Even though there exists an abundance of blood pressure-lowering drugs, high blood pressure persists to be a health concern not only in the US but globally. Blood pressure can lead to heart attacks, kidney issues, as well as stroke; therefore, treating blood pressure is a crucial priority. On a global level, many suffering from high blood-pressure do not get the treatment they need. Many blood-pressure drugs require more than one medication of the treatment regimen. Unfortunately, this increases the complexity of the treatment process causing patients to forget to take their multiple blood-pressure medications.
To fix this issue, a study examined the efficacy of three drugs combined as one combination pill in treating blood pressure and compared these results in usual treatment care. The clinical trial performed was known as the TRIUMPH trial and was conducted in Sri Lanka on patients that have untreated high blood pressure with some having diabetes as well as chronic kidney disease.
Patients enrolled in the study have received either the usual blood pressure care or the combination pill. The combination pill better known as the ‘Triple Pill’ contains three blood pressure drugs: telmisartan, amlodipine, and chlorthalidone. These drugs utilize different blood-pressure reduction mechanisms but, they all work to relax the blood vessels.
The crucial difference between the two categories (triple pill vs. usual care) was the time it took to see results. Patients in the ‘usual care’ category took a longer time to achieve a health blood-pressure target in comparison to the patient receiving the Triple Pill. "Most people — 70 percent — reached blood pressure targets with the Triple Pill,” said study lead author Ruth Webster, MD, of The George Institute for Global Health. “The benefits were seen straight away and maintained until six months, whereas with usual care control rates were 55 percent at six months and even lower earlier in the trial."
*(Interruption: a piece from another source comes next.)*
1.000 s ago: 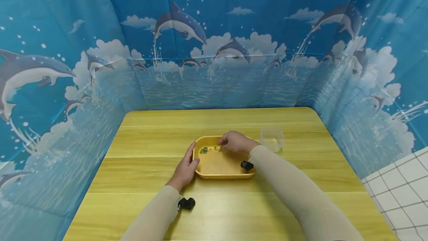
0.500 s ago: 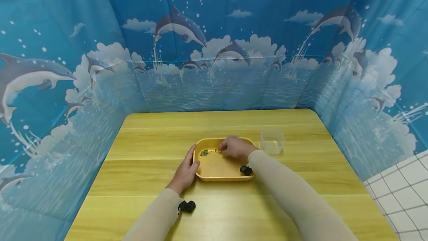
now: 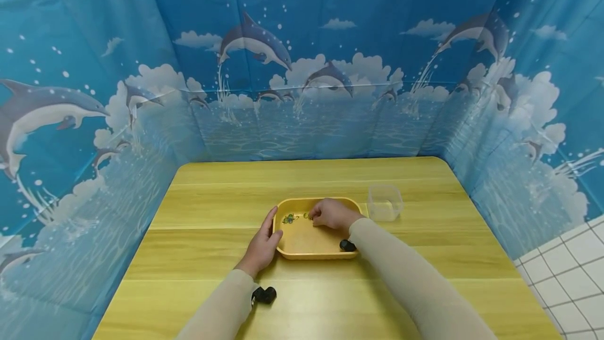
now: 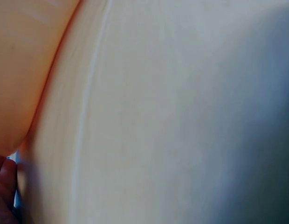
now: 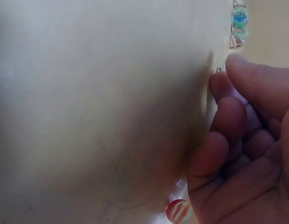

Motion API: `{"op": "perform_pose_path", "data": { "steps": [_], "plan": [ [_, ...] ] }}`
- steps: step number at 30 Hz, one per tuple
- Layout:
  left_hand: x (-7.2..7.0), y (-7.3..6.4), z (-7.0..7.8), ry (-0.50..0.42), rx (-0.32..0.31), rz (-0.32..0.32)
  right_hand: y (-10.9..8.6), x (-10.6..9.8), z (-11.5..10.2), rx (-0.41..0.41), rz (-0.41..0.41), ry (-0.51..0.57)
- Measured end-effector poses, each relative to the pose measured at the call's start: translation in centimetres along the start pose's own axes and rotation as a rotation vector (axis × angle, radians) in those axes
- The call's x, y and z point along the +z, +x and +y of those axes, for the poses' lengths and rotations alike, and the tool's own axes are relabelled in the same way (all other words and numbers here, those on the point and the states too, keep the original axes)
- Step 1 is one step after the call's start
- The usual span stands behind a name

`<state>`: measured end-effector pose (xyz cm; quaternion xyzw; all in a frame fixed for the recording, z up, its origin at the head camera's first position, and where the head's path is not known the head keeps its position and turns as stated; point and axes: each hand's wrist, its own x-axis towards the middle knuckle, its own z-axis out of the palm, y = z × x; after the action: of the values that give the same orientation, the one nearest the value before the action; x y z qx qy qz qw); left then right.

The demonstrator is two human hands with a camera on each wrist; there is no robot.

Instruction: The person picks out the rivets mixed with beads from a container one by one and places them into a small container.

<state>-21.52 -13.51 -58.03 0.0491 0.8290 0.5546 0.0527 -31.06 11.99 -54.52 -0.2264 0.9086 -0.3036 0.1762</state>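
A shallow yellow tray (image 3: 311, 255) lies on the table. My left hand (image 3: 261, 245) holds its left side, the thumb over the rim and the fingers along the outer wall. Inside, my right hand (image 3: 331, 214) reaches near the far wall, thumb and forefinger pinching a small shiny wire piece (image 5: 219, 70) that they mostly hide. The other fingers curl into the palm. Just past the fingertips in the right wrist view are a teal glass marble (image 5: 240, 18) and bent metal bits (image 5: 236, 44). A red-and-white marble (image 5: 179, 211) sits below the hand. Several small pieces (image 3: 289, 219) cluster at the tray's far left.
A clear plastic box (image 3: 384, 203) stands on the wooden table (image 3: 217, 214), right of the tray and close behind the right forearm. Blue dolphin-print curtains (image 3: 302, 125) enclose the back and sides. White tiles (image 3: 566, 272) show at the lower right.
The whole head view has shifted slightly downward in the frame. The left hand keeps its hold on the tray; the right stays near the far wall with little movement.
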Motion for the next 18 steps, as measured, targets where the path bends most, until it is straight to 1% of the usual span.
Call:
{"op": "perform_pose_path", "data": {
  "steps": [4, 9, 13, 18],
  "plan": [
    [-0.05, -0.03, 0.01, 0.007, 0.000, 0.001, -0.04, 0.14, -0.05, -0.013, 0.003, -0.001],
    [0.05, -0.08, 0.08, 0.007, 0.008, 0.005, 0.00, 0.35, 0.14, 0.010, 0.006, 0.030],
    [0.12, -0.09, 0.04, 0.001, 0.003, 0.005, -0.01, 0.49, 0.20, 0.020, 0.007, 0.023],
    [0.16, -0.14, 0.01, -0.001, 0.019, -0.006, -0.30, 0.35, -0.17, 0.035, -0.012, 0.011]
  ]
}}
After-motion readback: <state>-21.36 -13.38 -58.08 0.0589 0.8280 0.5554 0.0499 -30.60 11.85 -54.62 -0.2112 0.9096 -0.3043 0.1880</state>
Each of the drug used in the Triple Pill was in low dose but effective individually in reducing blood pressure. The particular use of each of these drugs was effective in preventing blood-pressure-related deaths and heart disease. When combining these drugs in the Triple Pill, studies showed that it results in synergistic effects.
The most appealing part of developing the Triple Pill is it’s accessibility in low-income areas as well globally in impoverished areas. It was evaluated as a new tool for care in a real-world setting. "The most urgent need for innovative strategies to control blood pressure is in low- and middle-income countries," says Webster. "The Triple Pill approach is an opportunity to 'leap frog' over traditional approaches to care and adopt an innovative approach that has been shown to be effective."
Lead researchers will conduct a follow-up qualitative study on thoughts concerning the Triple Pill. They will also examine the cost-effectiveness to evaluate if the Triple Pill is a cost-effective solution for controlling blood pressure. Furthermore, if the Triple Pill will serve as a global healthcare drug, then it is important to note that every nation varies on what they consider as a healthy blood pressure target.